Dimpel reached the top, swung his arms for balance, and walked across the roof, leaving footprints behind him. At the base of the farthest chimney, he uncoiled the second rope and cast it toward the top of the chimney; Christopher heard the faint rattle of the grappling hook. Dimpel tugged on the rope and walked up the bricks, his body nearly horizontal. He sat on the top for a moment with the snow drifting down around him before he adjusted the grappling hook, seized the rope, and dropped out of sight down the chimney.

While Dimpel was inside the bank the storm worsened. Christopher, waiting on the roof, was unable to see the street six stories below, and he glimpsed Dimpel’s climbing figure only faintly when it emerged from the chimney and came back across the housetops.

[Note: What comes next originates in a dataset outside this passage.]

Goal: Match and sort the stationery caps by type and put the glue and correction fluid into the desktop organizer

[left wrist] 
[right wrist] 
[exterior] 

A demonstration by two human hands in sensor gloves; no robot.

Dimpel didn’t speak until they were inside Christopher’s hotel room again. Dimpel’s face was blackened like a commando’s as a result of his passage through the chimney and he smelled of coal smoke. He bent his arm with a brisk movement and looked at the large sporting watch on his wrist.

“Thirty-one minutes exactly, from start to finish,” he said with a satisfied nod. He dropped the coil of rope on the floor and handed Christopher the camera.